NOTES: Chill out, I've read the book.
SUMMARY: The thing is never over. — Daisy, Gatsby
The baby won't stop crying.
Daisy puts her face further into her pillow, and admits that she is never going to be a good mother, but maybe she could at least be better than her own. Her own mother, who'd been hysterical the day she found her daughter unconscious in bed, with blood making a mess between her legs. Her first child, reduced to nothing but an ugly secret, and Daisy had been safely married only months later.
Fact: other girls have never liked Daisy.
She supposes this should say something awful about her; that the only people who enjoyed her company were the ones who hoped for a flash of her chemise, a slip of her neckline.

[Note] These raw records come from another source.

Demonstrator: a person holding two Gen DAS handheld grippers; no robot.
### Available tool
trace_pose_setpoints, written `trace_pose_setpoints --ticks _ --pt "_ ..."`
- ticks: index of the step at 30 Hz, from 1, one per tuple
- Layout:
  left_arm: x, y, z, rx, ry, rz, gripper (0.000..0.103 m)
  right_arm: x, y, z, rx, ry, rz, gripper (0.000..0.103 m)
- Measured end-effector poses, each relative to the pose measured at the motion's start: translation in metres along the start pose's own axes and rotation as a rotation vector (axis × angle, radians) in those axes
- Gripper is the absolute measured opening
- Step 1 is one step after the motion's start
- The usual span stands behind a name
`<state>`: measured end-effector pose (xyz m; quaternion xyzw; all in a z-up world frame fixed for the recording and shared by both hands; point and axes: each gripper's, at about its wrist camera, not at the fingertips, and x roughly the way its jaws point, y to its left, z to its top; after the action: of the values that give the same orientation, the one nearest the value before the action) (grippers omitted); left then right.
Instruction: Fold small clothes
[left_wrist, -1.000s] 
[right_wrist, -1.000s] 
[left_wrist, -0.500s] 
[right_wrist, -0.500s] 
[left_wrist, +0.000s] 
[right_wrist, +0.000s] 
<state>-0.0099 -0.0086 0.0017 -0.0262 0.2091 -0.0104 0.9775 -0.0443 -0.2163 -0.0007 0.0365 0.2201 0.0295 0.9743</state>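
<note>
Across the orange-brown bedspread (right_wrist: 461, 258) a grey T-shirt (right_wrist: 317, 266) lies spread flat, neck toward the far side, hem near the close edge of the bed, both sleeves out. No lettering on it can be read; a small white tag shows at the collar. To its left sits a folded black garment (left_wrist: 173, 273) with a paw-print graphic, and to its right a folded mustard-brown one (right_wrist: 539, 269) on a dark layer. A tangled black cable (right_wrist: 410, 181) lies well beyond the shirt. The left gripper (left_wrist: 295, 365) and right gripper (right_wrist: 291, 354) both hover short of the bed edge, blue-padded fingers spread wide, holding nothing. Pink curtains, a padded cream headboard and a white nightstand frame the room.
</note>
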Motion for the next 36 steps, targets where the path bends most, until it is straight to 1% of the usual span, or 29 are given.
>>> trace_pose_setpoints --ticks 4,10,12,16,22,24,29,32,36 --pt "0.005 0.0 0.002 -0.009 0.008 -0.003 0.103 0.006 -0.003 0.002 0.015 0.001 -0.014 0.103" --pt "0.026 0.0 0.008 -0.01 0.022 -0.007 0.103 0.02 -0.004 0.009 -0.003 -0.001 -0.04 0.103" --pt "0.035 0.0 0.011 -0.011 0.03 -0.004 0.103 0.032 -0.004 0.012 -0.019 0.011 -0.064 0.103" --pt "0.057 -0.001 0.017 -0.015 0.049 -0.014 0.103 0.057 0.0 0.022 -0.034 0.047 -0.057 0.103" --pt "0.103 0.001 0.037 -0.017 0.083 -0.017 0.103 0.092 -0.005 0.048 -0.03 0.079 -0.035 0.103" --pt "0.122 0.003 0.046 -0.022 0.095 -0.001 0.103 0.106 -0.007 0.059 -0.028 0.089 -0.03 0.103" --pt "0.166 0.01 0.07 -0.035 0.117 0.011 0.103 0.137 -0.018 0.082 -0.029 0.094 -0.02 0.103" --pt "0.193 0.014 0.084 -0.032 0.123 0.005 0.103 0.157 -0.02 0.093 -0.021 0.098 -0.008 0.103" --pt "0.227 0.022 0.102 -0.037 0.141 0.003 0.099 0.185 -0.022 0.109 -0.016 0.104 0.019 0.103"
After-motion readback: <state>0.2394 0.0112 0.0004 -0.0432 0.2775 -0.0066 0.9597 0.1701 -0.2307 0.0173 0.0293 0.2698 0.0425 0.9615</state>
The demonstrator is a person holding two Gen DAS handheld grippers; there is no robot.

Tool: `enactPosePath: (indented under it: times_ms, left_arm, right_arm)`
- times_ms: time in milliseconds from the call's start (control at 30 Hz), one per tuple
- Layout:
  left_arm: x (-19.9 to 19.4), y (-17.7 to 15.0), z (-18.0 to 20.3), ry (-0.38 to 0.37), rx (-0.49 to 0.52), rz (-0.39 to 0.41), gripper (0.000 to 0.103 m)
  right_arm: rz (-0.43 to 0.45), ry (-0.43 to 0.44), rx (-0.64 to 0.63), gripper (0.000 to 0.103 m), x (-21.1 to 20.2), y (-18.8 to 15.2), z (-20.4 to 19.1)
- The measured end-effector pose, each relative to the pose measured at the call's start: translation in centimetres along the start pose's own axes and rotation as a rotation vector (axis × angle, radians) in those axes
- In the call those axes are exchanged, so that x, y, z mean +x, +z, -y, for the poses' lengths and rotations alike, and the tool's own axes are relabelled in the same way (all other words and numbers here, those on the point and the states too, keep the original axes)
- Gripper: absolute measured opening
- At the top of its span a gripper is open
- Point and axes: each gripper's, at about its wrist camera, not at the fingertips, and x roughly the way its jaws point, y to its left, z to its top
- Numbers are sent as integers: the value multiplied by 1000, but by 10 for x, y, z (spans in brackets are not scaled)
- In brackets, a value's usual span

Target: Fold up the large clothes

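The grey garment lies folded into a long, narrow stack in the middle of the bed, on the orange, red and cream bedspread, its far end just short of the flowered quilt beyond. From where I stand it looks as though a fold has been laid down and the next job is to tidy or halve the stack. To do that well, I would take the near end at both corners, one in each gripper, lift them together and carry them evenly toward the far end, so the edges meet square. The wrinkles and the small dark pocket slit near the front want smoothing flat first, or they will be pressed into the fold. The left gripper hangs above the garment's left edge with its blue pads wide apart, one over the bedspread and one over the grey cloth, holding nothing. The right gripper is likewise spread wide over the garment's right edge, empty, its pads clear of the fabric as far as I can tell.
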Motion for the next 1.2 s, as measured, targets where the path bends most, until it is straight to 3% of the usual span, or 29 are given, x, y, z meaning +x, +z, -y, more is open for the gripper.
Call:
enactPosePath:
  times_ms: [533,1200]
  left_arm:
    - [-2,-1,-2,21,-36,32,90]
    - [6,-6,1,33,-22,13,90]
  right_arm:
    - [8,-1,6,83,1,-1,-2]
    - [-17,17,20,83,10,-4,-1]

Two rooms over, her baby screams, a woman lies dead in the street, her husband is coming up the stairs, and there is a man waiting for her, out in the garden.
In a state of perfect calm, she stands, and makes her way to the bathroom, where she is violently sick, but at least away from all the windows. The door opens and her husband leans his big, powerful body against the frame.
"You shouldn't look at me so easily," she says.
"Shall I wake the nurse?" is all he asks. Weakly, she chuckles. And then she nods.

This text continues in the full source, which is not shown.